ParseError: /usr/include/x86_64-linux-gnu/sys/types.h:194:20: before: __attribute__

This error is strange. Note where it occurs: in a system header included in the preprocessed file. But we should have no system headers there - we specified the fake headers path. What gives?

The reason this is happening is that gcc knows about some pre-set system header directories and will add them to its search path. We can block this, making sure it only looks in the directories we explicitly specify with -I, by providing it with the -nostdinc flag. Let's re-run the preprocessor:

/tmp$ gcc -nostdinc -E -Iredis/src -Ipycparser/utils/fake_libc_include \
                       -Iredis/deps/lua/src redis/src/redis.c > redis_pp.c

Now I'll try to parse the preprocessed code again:

: pycparser.parse_file('/tmp/redis_pp.c')
... backtrace
---> 55         raise ParseError("%s: %s" % (coord, msg))

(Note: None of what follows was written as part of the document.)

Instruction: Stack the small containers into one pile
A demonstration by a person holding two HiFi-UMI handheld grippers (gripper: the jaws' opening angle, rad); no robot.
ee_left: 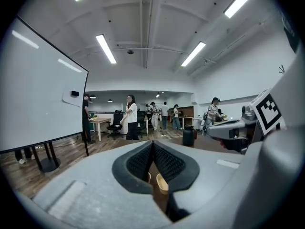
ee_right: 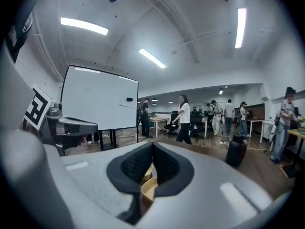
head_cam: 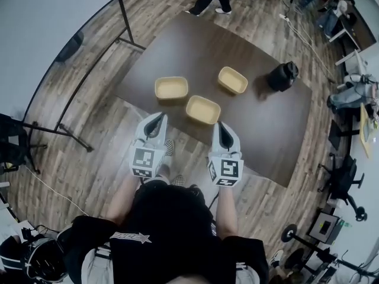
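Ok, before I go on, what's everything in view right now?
containers: three, tan, apart on the table, unstacked
jug: one, black, on the table's right part
table: one, dark brown, ahead of the person
whiteboard: one, white, on a stand left of the table
people: several, room's far side
left gripper: grey, shut, empty, at table's near edge
right gripper: grey, shut, empty, beside the nearest container

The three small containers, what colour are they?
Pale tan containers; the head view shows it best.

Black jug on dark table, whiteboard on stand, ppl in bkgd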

ParseError: redis/src/sds.h:74:5: before: __attribute__

OK, progress! If we look in the code where this error occurs, we'll note a GNU-specific __attribute__ pycparser doesn't support. No problem, let's just #define it away:

$ gcc -nostdinc -E -D'__attribute__(x)=' -Iredis/src \
                   -Ipycparser/utils/fake_libc_include \
                   -Iredis/deps/lua/src redis/src/redis.c > redis_pp.c

If I try to parse again, it works:

: pycparser.parse_file('/tmp/redis_pp.c')
<pycparser.c_ast.FileAST at 0x7f15fc321cf8>

I can also run one of the example scripts now to see we can do something more interesting with the AST:

/tmp$ python pycparser/examples/func_defs.py redis_pp.c
sdslen at redis/src/sds.h:47
sdsavail at redis/src/sds.h:52
rioWrite at redis/src/rio.h:93
rioRead at redis/src/rio.h:106
rioTell at redis/src/rio.h:119
rioFlush at redis/src/rio.h:123
redisLogRaw at redis/src/redis.c:299
redisLog at redis/src/redis.c:343
redisLogFromHandler at redis/src/redis.c:362
ustime at redis/src/redis.c:385
mstime at redis/src/redis.c:396
exitFromChild at redis/src/redis.c:404
dictVanillaFree at redis/src/redis.c:418
... many more lines
main at redis/src/redis.c:3733

This lets us see all the functions defined in redis.c and the headers included in it using pycparser.

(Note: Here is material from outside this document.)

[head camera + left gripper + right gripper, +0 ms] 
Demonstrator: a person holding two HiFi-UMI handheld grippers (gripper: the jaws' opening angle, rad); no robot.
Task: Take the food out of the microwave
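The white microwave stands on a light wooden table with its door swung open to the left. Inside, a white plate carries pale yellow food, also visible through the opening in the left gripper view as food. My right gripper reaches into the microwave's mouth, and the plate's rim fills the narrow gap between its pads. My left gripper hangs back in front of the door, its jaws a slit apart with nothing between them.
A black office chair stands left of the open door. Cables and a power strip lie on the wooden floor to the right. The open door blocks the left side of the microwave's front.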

This was fairly straightforward - all I had to do is set the right preprocessor flags, really. In some cases, it may be a bit more difficult. The most obvious problem that you may encounter is a new header you'll need to fake away. Luckily, that's very easy - just take a look at the existing ones (say at stdio.h). These headers can be copied to other names/directories, to make sure the preprocessor will find them properly. If you think there's a standard header I forgot to include in the fake headers, please open an issue and I'll add it.

Note that we didn't have to fake out the headers of Redis (or Lua for that matter). pycparser handled them just fine. The same has a high chance of being true for your C project as well.

[1]	On Linux, at least `gcc` should be there on the command line. On OS X, you'll need to install "command-line developer tools" to get a command-line `clang`. If you're in Microsoft-land, I recommend downloading pre-built clang binaries for Windows.

[2]	And this has been done by many folks. pycparser was made to parse the standard C library, `windows.h`, parts of the Linux kernel headers, and so on.

[3]

Note that this describes the most common use of pycparser, which is to perform simple analyses on the source, or rewrite parts of existing source in some way. More complex uses may actually require full parsing of type definitions, structs and function declarations. In fact, you can certainly create a real C compiler using pycparser as the frontend. These uses will require full parsing of headers, so fake headers won't do. As I mentioned above, it's possible to make pycparser parse the actual headers of libraries and so on; it just takes more work.

[4]	Depending on the exact preprocessor you're using, you may need to provide it with another flag telling it to ignore the system headers whose paths are hard-coded in it. Read on to the example for more details.